Burada nefs tezkiyesi ve ruhun Allah’a ulaşmasına kadar olan bir sahadan bahsediliyor.
   
Fecr- 27, 28, 29’da Allahû Tealâ diyor ki:

89/FECR-27: Yâ eyyetuhân nefsul mutmainnetu.
Ey mutmain olan nefs!

89/FECR-28: İrciî ilâ rabbiki râdıyeten mardıyyeten.
Rabbine dön (Allah’tan) razı olarak ve Allah’ın rızasını kazanmış olarak!

89/FECR-29: Fedhulî fî ibâdî.
(Ey fizik vücut!) O zaman, (nefsini tezkiye ettiğin ve ruhunu Allah’a ulaştırdığın zaman Bana kul olursun) kullarımın arasına gir.

89/FECR-30: Vedhulî cennetî.
Ve cennetime gir.


"Ey mutmain olan nefs! Allah’tan razı ol ve Allah’ın rızasını kazan. Ey ruh Rabbine dön. Ey fizik vücut kullarımın arasına gir."

Şimdi suale bakıyoruz bu açıklamadan sonra. Fatır 18’de Nefsin tezkiyesi ile ruhun Allah’a ulaşması arasında Allahû Tealâ tarafından kesin bir ilişki kurulmuş. Tamam, aynen öyle gerçekten. Diğer taraftan Fecr Suresinin 27, 28 ve 29. âyetlerinde ise, mutmain olan nefs için hem ruh hem fizik vücut açısından bir ilişki kurulmuş. Mutmain olan nefs için değil, nefs ile ruh ve fizik vücut açısından bir ilişki kurulmuş. Daha nefs mutmain olmadan, Allah’a ulaşmayı dilediği anda kişi zaten kişinin fizik vücudu cehennemden kurtulmuştur.

Bu durumda bu âyetlerden yola çıkarak nefsin tezkiyesi ile nefsin tasfiyesi arasında ve daha ötesinde iradenin de Allah’a teslimi arasında bir ilişkiden söz edebilir miyiz?

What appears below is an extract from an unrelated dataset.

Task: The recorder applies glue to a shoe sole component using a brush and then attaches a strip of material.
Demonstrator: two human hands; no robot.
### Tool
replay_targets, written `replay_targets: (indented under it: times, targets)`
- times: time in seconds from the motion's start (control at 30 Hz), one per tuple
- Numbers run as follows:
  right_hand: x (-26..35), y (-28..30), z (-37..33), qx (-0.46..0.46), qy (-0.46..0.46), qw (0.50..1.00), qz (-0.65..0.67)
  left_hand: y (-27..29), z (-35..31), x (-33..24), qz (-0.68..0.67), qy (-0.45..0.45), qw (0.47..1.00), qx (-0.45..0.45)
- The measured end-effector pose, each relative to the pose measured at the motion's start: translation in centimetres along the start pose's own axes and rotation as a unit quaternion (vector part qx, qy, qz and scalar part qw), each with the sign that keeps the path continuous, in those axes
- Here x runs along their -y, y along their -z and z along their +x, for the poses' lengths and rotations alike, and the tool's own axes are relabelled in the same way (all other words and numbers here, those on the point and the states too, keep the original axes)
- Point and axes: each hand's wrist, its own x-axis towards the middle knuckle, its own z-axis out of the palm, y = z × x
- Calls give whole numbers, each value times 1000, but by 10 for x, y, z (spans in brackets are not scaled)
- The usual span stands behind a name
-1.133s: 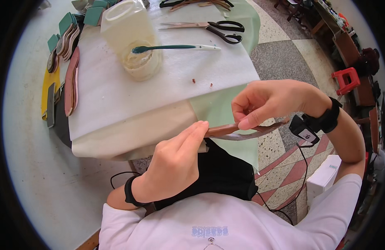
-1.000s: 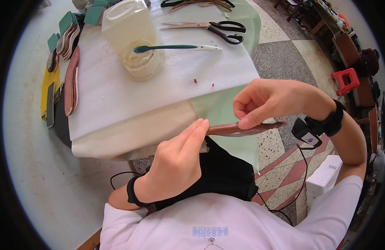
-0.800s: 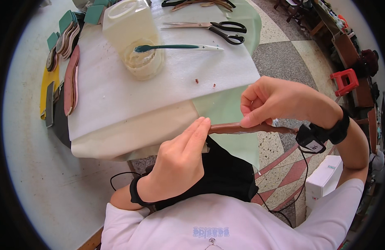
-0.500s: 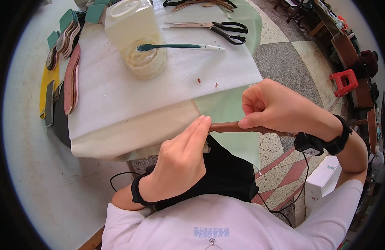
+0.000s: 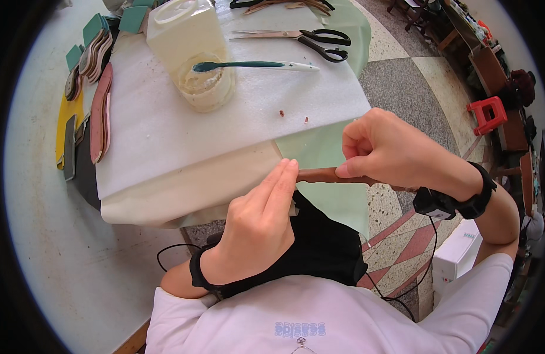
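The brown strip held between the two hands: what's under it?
A pale green sheet shows below the brown strip, with patterned floor farther right. The strip's underside is turned from view, and the left hand and right hand cover parts of the strip.
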Motion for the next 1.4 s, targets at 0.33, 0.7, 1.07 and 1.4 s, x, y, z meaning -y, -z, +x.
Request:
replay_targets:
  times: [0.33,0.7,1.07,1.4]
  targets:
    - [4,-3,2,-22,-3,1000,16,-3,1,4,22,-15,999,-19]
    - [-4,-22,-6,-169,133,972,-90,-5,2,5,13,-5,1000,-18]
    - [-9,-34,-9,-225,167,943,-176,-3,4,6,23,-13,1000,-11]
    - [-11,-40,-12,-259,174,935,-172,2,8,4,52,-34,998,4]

Hayır edemeyiz. Bu âyetler bunları ihtiva etmiyor. Nefsini tezkiye eden, kendisi için, nefsi için tezkiye olmuştur. Tezkiyeden bahsediyor Allahû Tealâ, tasfiyeden değil. Bu tezkiye müessesesi de ruhun Allah’a ulaşmasını ifade ediyor. Allah’a dönüşten bahsediyor. Bu iki grup âyet, ruhun tesliminin ötesinde bir şey ifade etmiyor. Fizik vücudun Allah’a teslimi değil, kullarının arasına girmesini ifade ediyor.